# Mapmaking Discussion & Philosophy (WIP/Critique) > Software Discussion >  Illustrator, Photoshop or GIMP? Which is best for mapping?

## RikkaTheSecond

I have a dilemma:
I have the Adobe Suite, which includes Illustrator 2020 and Photoshop 2020. I also have another software named GIMP(GNU Image Manipulation Program). I know Illustrator off the back of my hand, but the software isn't designed for image editing, which, if you want to edit a pre-existing map, isn't that great. Illustrator is good for making maps from scratch though. Photoshop, however, is designed for image editing, but I'm not too familiar with it and I only just started using it. I'm more comfortable with GIMP than Photoshop, and I'm confident I can make a map using GIMP. Photoshop is much more advanced than GIMP though, so it begs the question. Should I learn Photoshop, stick with GIMP or make a map from scratch using Illustrator?

----------


## Kellerica

I'm a sworn Photoshop fan, and can definitely recommend it for mapmaking. I know some users in here who work with GIMP, but I think more than a few of them use it because it's free and PS isn't (of course there could be exceptions). If you already have access to PS, I'd definitely favor that over GIMP. 

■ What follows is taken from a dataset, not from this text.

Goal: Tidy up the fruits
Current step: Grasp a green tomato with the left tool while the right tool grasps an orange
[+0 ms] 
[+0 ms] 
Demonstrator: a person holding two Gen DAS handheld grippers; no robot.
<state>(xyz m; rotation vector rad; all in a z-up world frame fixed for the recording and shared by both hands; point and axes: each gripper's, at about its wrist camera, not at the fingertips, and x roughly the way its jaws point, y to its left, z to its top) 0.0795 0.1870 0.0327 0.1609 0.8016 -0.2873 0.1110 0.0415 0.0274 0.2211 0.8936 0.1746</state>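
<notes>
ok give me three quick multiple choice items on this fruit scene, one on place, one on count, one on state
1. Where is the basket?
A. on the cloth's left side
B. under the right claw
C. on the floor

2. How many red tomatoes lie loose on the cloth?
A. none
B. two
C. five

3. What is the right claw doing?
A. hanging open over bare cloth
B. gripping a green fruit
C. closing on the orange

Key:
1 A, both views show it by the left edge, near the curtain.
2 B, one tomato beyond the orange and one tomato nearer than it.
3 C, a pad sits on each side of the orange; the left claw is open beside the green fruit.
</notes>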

In terms of Illustrator vs. Photoshop, it boils down to what kind of maps are you looking to make? I think you mentioned metro system maps over at Discord, and for those type of maps Illustrator would most likely be a good choice (and I'm assuming you've used that for it already?) But if you are aiming for a fantasy/antique feel maps with a textured feel to it, vector graphics really isn't the best option for that.

So yeah, for my two cents, absolutely Photoshop over Gimp, and perhaps Illustrator over them if it serves your specific needs better. 

Now, for Photoshop mapping, there are also some fantastic tutorials here at the Guild that I cannot recommend enough. These things taught me to use Photoshop back when I was starting out, and I knew nothing about it going in. These days, I dare say I'm pretty good at it. If you choose to learn PS, I'd recommend going through these at least once even if they aren't what you are looking for style-wise, as they will teach you some extremely useful PS functions that will serve your mapping needs well, regarless of what type of map you're working on.

First, there is this four part series by Jezelf, and the classic Saderan tutorial by Tear, the atlas tutorial by Ascension, and I'll throw this little height map tutorial by Kalvinlyle into the mix as well. These have served countless of us well and are truly treasures of the Guild.

----------


## Voolf

If you are already famialiar with GIMP, you can stick with it. It has absolutely everything (maybe except good text editor, but for that you can use Illustrator) that you need to draw amazing maps.

That being said, PS has much more resources and some extra options to make things faster, but that only depends on one's workflow. If you are going to use some basic brushes only, then you don't need PS. It is really up to what kind of tools you want to utilize.

Personally I stopped using PS long time ago, because I found better alternatives in terms of price. I tried a lot of software out there and every single one is doing its job well. All comes down to which one feels the most comfortable for you yo use.

----------


## RikkaTheSecond

Thank you so much! I'm a big fan of your maps, and you've inspired me to create some of my own!

----------


## Tiana

I stopped using Photoshop years ago. There are better and cheaper options, IMO, for map making, if you aren't going to need Adobe products for anything else. The only thing that makes a difference is that Adobe's text editor is the best. If you use it for anything other than mapping, sure, you can definitely use Photoshop to make a good map. I've done it before, I just haven't in a while.

Try Affinity, try Clip Studio, for low cost single purchase programs that do everything you need to make a map. Well, mostly everything. Or Other World Mapper for a map-specific program.

----------


## Azélor

Illustrator is really good for some specific things but not for map makers in particular. It's great to draw lines/sketches, drawing shapes/concepts, designing logos. 
Everything looks clear and sharp in Illustrator. Because of that, illustrator is poor to handle textures, gradient and if you have a lot of small elements (if you draw every single trees for example).
Making maps is definitely not intuitive if you are used to raster programs like Gimp. The method is very different if you intend to get similar results. 

Photoshop vs Gimp : I use Photoshop and barely used Gimp, so I can't tell which is best. They are different and there is some learning curve to figure but once things are settled, most people I've read agreed that Gimp is pretty decent. 




> Personally I stopped using PS long time ago, because I found better  alternatives in terms of price. I tried a lot of software out there and  every single one is doing its job well. All comes down to which one  feels the most comfortable for you yo use.


What are you using Voolf?

----------


## Voolf

> What are you using Voolf?


Most of the time Krita for drawing map and Inkscape to add labels in the end. The biggest flaw of Krita is very poor text editor.
I also have Affinity Photo which is great, but i have grown so fond of Krita, that it's hard for me to switch. I don't really need to at the moment.

----------


## PSNick

I personally prefer Photoshop simply because I'm more accustomed to it, but I have used GIMP for some specific things as well. Each of them has a few things they're exceptionally good at but you can easily pick one and stick with it as you should be able to do everything you need to create a map with either.

Features aside, adobe products can be expensive with their subscription (though it seems you already have one), whereas GIMP is free software.

I Illustrator can be used for things such as the Metro maps you have created, but you'll probably want to use raster graphics for something like city maps. It's not at all impossible to do with vectors, but I'd think it's more work and the result might end up looking a bit plain.

----------